The Nag Hammadi Library is a collection of coptic texts discovered in the 1940s near Nag Hammadi in Egypt. They're gnostic texts which greatly enhanced our understanding of gnosticism. They were written between the second and fifth centuries AD. Some are fully mythological, some are liturgy, and some are dialogues.

So do they basically say that the Old Testament God is a false god and this material world is a false one, an illusory prison? Do you believe this too? Do they provide arguments or factual details for it or is it more artistic?

Yes, that's basically what they say. They're more mythological than philosophical, they don't lay out rigorous arguments. I don't believe in them myself.

Yes, it is. We have like 5 Bible threads a day. It's a good theological text with literary merit and influence on western culture that cannot be overstated. Stop spamming or baiting (yous)

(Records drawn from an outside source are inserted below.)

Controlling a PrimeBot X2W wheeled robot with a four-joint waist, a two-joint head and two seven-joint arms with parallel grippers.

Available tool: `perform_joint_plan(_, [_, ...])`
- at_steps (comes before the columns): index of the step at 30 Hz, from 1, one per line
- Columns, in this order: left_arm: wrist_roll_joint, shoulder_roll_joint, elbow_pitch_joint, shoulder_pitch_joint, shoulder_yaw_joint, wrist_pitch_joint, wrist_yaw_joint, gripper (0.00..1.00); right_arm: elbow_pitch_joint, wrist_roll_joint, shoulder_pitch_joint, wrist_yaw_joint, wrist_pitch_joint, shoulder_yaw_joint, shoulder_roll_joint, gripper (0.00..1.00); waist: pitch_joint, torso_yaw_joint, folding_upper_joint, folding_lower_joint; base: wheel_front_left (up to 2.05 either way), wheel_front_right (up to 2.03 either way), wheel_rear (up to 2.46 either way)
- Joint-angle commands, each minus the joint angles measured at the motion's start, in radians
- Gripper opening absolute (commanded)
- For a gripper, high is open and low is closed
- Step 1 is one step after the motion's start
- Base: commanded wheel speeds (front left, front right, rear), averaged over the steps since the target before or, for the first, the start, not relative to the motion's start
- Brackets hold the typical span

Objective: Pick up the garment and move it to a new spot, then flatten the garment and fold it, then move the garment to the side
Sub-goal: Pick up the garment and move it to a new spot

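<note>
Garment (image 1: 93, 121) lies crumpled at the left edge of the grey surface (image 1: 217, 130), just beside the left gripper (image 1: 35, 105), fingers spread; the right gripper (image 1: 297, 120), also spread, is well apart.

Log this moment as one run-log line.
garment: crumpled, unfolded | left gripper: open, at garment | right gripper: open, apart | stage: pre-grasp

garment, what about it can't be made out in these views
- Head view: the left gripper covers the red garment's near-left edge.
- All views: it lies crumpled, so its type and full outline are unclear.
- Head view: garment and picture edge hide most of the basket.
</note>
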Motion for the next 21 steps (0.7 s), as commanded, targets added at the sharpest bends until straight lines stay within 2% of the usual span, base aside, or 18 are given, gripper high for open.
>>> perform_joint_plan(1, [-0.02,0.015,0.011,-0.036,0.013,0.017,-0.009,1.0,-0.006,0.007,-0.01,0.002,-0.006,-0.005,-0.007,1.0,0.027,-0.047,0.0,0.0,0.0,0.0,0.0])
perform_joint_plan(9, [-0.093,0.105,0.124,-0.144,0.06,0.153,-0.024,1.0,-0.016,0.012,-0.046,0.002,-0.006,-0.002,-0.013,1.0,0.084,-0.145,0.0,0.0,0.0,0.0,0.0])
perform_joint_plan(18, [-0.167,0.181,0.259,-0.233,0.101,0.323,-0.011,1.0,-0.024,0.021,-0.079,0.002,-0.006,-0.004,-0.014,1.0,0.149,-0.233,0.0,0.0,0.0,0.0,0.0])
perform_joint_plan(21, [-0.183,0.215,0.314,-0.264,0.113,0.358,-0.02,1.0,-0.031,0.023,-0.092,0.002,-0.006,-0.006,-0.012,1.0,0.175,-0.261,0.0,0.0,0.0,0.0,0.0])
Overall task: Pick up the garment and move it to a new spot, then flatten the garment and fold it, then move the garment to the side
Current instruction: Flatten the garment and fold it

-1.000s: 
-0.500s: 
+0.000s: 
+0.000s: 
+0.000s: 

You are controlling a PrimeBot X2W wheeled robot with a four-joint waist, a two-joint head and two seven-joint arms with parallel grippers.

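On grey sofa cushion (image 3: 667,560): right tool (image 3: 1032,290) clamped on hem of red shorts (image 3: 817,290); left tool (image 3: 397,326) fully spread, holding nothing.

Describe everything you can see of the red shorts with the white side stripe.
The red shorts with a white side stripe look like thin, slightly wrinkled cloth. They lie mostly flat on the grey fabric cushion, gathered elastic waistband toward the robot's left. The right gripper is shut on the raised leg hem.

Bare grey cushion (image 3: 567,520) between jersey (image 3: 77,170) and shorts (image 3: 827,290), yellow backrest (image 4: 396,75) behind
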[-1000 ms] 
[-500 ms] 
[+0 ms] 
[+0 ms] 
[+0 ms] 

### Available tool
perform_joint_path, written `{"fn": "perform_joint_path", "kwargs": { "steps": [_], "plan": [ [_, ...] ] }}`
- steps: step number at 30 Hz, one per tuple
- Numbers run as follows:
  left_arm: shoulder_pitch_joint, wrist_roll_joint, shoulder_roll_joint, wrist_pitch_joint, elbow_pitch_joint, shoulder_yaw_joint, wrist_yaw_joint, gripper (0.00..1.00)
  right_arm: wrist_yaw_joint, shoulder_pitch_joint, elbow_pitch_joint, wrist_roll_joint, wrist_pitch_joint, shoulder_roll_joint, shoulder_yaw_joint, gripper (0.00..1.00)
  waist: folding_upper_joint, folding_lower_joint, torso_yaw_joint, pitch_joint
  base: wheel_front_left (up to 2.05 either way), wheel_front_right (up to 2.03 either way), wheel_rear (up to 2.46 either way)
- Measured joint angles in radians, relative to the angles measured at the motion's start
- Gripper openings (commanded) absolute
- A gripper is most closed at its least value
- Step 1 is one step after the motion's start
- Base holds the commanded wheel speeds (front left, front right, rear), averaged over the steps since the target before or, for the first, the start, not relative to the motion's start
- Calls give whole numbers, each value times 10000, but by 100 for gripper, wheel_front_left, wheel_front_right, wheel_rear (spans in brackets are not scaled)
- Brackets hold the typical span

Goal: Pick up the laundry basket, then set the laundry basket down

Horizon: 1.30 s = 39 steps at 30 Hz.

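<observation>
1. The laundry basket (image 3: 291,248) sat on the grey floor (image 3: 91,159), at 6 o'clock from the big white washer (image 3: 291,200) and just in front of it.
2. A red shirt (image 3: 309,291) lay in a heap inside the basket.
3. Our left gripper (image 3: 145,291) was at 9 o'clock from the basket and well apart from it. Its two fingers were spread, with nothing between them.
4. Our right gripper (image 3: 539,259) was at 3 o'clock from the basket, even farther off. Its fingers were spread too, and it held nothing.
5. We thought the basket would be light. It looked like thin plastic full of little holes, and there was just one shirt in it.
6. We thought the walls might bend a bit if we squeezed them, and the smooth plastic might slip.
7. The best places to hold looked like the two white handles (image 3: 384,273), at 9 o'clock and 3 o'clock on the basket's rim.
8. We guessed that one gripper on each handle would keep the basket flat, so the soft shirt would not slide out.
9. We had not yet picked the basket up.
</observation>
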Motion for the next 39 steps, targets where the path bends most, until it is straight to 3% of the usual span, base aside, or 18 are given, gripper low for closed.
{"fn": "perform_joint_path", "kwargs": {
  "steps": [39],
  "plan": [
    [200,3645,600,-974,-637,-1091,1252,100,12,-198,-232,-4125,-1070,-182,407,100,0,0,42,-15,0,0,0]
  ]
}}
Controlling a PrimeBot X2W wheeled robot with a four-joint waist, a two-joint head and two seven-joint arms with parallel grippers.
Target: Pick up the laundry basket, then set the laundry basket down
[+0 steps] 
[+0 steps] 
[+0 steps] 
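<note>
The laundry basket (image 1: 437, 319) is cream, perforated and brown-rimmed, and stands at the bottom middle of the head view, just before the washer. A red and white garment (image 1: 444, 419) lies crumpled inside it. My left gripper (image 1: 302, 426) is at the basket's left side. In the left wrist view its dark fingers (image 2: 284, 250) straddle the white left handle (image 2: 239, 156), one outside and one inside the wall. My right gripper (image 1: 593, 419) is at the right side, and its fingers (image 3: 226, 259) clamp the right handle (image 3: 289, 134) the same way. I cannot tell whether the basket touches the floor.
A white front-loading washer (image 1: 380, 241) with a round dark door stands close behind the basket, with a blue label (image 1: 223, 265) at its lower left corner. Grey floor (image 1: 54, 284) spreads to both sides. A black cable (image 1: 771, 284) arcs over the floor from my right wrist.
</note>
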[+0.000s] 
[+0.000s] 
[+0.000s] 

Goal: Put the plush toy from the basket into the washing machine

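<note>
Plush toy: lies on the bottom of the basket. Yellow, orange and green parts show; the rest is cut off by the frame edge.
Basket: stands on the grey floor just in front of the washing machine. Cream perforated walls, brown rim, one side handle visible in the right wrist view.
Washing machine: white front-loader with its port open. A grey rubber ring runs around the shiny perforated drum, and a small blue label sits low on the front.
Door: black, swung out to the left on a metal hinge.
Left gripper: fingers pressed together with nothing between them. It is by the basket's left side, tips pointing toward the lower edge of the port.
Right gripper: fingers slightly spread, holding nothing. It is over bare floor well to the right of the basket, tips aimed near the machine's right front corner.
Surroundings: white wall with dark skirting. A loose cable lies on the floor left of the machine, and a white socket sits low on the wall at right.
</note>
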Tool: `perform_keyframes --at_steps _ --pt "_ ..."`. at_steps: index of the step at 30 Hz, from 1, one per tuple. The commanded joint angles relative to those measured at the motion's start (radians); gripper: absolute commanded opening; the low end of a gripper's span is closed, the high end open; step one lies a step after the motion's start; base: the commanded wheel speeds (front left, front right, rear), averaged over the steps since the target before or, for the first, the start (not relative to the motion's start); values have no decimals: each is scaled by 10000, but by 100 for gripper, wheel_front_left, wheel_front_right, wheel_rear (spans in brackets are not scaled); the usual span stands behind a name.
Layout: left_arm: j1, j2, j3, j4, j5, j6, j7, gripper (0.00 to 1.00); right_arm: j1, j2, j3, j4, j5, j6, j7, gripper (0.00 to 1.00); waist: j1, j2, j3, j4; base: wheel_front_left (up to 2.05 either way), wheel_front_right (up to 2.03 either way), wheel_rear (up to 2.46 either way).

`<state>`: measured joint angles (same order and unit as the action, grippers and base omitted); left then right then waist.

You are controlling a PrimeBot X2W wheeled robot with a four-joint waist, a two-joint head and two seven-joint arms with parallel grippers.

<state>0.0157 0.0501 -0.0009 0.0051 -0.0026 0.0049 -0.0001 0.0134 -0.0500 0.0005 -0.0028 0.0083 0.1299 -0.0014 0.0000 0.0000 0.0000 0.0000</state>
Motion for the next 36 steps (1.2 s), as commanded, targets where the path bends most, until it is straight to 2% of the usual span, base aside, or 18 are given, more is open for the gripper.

They’re like the rest of the NT. Just Greeks writing down some of the stories coming out of Palestine and applying their Platonism to it. Original Christianity was going to be a mysteries cult till some Abrahmaic “purists” started calling them heretics, and much later Gnostics it a all.
Yeah, the copies found at Nag Hammadi aren’t as old as the so-called founding, but the texts go back to the start

*if at all

Let me ask you one question: do you know what you’re a part of? :3

Just got done writing some thoughts, and strove to be as pious as possible when writing them too, and yet I found out I have written exactly 666 words. What must this mean?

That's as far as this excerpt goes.